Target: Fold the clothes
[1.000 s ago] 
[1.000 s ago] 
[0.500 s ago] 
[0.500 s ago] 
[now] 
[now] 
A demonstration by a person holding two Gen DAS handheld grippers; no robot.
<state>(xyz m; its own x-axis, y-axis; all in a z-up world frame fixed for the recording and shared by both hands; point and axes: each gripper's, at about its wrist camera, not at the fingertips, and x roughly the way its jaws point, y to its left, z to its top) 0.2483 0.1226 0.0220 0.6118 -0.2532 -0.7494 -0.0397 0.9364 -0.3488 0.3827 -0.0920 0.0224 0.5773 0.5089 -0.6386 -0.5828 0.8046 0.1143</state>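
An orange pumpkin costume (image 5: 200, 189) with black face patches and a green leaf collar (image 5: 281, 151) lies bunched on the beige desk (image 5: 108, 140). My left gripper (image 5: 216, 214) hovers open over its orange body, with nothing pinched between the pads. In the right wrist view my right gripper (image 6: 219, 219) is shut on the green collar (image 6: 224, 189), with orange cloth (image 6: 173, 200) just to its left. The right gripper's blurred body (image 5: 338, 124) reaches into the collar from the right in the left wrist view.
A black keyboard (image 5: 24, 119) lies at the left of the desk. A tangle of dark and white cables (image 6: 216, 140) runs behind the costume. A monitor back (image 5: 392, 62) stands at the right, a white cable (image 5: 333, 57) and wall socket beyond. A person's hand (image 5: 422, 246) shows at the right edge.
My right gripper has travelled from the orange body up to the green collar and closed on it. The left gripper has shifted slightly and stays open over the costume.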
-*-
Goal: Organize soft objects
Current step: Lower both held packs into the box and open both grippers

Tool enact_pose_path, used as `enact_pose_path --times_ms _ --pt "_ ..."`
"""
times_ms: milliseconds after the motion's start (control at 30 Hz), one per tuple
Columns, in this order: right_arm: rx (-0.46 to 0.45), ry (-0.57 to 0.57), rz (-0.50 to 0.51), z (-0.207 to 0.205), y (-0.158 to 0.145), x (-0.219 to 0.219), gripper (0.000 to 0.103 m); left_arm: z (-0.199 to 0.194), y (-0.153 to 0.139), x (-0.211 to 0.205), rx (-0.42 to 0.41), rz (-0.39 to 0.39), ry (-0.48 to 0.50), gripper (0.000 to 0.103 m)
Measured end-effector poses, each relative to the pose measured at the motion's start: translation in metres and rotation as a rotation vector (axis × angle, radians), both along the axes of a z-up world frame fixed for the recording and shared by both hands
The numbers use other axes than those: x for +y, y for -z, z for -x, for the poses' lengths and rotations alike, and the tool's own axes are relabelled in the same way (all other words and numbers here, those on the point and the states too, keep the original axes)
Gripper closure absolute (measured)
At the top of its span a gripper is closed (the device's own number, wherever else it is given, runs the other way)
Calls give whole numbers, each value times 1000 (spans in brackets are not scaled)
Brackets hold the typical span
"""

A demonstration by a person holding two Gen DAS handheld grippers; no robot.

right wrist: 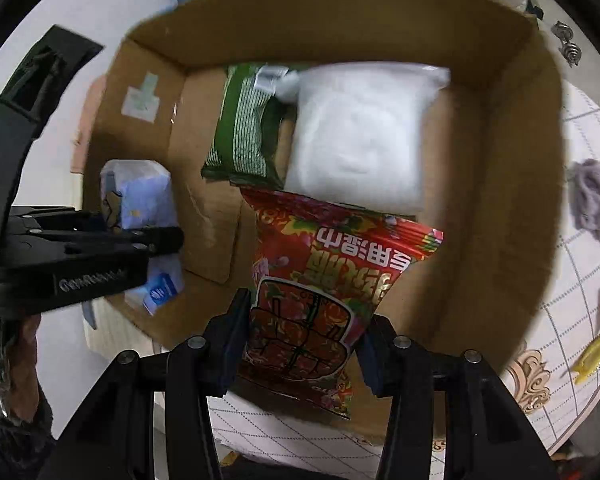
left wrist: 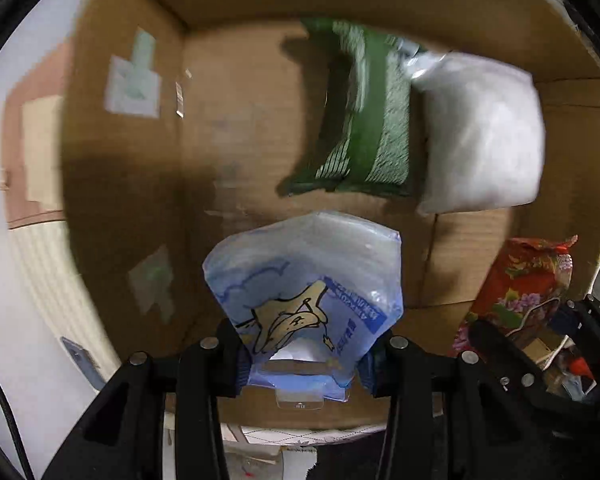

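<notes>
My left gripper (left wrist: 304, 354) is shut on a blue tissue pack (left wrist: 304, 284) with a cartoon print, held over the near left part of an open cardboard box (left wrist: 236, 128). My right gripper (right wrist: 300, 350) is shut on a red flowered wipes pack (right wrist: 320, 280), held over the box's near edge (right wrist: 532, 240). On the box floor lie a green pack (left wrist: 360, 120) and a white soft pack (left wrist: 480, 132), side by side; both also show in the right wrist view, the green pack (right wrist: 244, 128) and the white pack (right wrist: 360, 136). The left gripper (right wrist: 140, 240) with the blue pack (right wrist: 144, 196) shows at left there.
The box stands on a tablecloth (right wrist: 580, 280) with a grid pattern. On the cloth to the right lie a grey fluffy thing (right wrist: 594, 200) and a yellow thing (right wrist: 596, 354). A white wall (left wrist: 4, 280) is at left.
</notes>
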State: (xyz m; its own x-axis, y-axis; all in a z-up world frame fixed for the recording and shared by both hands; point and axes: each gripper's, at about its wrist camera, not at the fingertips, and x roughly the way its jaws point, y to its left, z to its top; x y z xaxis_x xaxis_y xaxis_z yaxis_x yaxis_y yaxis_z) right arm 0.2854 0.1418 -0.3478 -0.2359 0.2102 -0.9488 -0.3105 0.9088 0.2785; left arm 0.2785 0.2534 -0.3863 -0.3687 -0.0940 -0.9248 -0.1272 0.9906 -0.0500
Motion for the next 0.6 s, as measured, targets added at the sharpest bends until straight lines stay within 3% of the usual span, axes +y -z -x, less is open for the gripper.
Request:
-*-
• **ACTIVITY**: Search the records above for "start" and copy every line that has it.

• **RESULT FOR THIS EXERCISE**:
times_ms: milliseconds after the motion's start (control at 30 Hz), one per tuple
Measured end-effector poses, each relative to the pose measured at the motion's start: translation in metres and rotation as a rotation vector (axis × angle, radians), both along the axes of a z-up world frame fixed for the recording and shared by both hands

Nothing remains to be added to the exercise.